__Work required__. When you reproduce the data, keep every word exactly as it stands and leave the pictures out.

*** Begin section ***

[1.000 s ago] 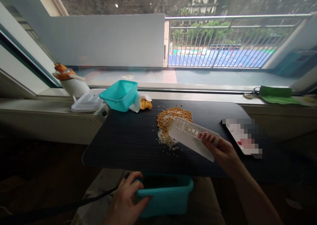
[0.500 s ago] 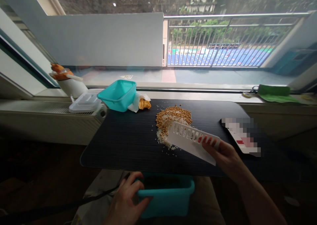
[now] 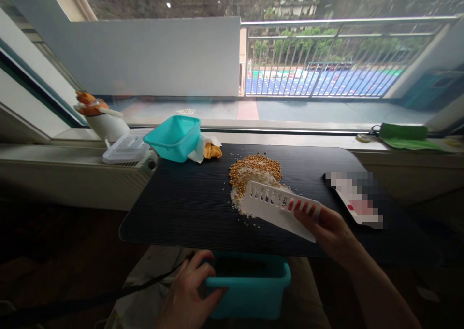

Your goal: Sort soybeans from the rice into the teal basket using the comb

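My right hand (image 3: 328,227) grips the right end of a flat white plastic strip (image 3: 279,215) with a row of slots along its upper edge. The strip's far end reaches over a pile of white rice (image 3: 238,201) and yellow soybeans (image 3: 255,164) on the dark table, hiding part of it. Below the table's front edge, my left hand (image 3: 195,283) has its fingers curled over the left rim of a turquoise plastic tub (image 3: 250,290). The inside of this tub is dark, and I cannot make out what it holds.
A second turquoise tub (image 3: 176,138) tilts at the table's back left, beside crumpled tissue and an orange-brown piece (image 3: 212,150). A clear lid (image 3: 126,148) lies on the radiator. A pixelated phone-like object (image 3: 353,201) rests at the right. Green cloth (image 3: 404,135) lies on the windowsill.
The strip's far end has shifted slightly left and down over the rice. The tub under my left hand has moved a little to the right, and the hand with it.
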Demonstrator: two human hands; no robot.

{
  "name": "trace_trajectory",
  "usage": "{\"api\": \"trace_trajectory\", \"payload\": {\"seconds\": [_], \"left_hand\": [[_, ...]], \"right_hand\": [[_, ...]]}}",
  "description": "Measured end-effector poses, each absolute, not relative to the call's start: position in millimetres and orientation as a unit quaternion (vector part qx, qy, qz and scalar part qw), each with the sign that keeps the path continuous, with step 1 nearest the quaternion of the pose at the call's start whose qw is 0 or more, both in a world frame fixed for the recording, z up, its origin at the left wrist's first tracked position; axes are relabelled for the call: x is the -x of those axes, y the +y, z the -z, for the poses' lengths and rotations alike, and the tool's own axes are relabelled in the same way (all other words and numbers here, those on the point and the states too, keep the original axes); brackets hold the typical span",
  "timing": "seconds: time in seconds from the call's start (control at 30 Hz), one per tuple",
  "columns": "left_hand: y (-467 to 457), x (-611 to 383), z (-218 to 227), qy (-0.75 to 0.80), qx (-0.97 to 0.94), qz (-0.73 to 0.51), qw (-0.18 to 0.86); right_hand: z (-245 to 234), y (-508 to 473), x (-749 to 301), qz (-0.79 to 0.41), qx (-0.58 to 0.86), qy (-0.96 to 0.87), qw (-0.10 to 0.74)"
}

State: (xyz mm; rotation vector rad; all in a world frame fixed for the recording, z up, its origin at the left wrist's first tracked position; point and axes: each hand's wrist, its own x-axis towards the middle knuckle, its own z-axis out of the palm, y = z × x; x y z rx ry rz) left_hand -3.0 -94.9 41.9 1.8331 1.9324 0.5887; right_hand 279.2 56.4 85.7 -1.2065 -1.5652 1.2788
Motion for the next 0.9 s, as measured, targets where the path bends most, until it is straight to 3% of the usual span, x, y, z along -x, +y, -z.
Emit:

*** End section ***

__Output below__.
[1.000 s ago] 
[0.500 s ago] 
[now] 

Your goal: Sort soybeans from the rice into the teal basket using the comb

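My right hand (image 3: 328,227) grips the right end of a flat white plastic strip (image 3: 279,215) with a row of slots along its upper edge. The strip's far end reaches over a pile of white rice (image 3: 238,201) and yellow soybeans (image 3: 255,164) on the dark table, hiding part of it. Below the table's front edge, my left hand (image 3: 195,283) has its fingers curled over the left rim of a turquoise plastic tub (image 3: 250,290). The inside of this tub is dark, and I cannot make out what it holds.
A second turquoise tub (image 3: 176,138) tilts at the table's back left, beside crumpled tissue and an orange-brown piece (image 3: 212,150). A clear lid (image 3: 126,148) lies on the radiator. A pixelated phone-like object (image 3: 353,201) rests at the right. Green cloth (image 3: 404,135) lies on the windowsill.
The strip's far end has shifted slightly left and down over the rice. The tub under my left hand has moved a little to the right, and the hand with it.
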Demonstrator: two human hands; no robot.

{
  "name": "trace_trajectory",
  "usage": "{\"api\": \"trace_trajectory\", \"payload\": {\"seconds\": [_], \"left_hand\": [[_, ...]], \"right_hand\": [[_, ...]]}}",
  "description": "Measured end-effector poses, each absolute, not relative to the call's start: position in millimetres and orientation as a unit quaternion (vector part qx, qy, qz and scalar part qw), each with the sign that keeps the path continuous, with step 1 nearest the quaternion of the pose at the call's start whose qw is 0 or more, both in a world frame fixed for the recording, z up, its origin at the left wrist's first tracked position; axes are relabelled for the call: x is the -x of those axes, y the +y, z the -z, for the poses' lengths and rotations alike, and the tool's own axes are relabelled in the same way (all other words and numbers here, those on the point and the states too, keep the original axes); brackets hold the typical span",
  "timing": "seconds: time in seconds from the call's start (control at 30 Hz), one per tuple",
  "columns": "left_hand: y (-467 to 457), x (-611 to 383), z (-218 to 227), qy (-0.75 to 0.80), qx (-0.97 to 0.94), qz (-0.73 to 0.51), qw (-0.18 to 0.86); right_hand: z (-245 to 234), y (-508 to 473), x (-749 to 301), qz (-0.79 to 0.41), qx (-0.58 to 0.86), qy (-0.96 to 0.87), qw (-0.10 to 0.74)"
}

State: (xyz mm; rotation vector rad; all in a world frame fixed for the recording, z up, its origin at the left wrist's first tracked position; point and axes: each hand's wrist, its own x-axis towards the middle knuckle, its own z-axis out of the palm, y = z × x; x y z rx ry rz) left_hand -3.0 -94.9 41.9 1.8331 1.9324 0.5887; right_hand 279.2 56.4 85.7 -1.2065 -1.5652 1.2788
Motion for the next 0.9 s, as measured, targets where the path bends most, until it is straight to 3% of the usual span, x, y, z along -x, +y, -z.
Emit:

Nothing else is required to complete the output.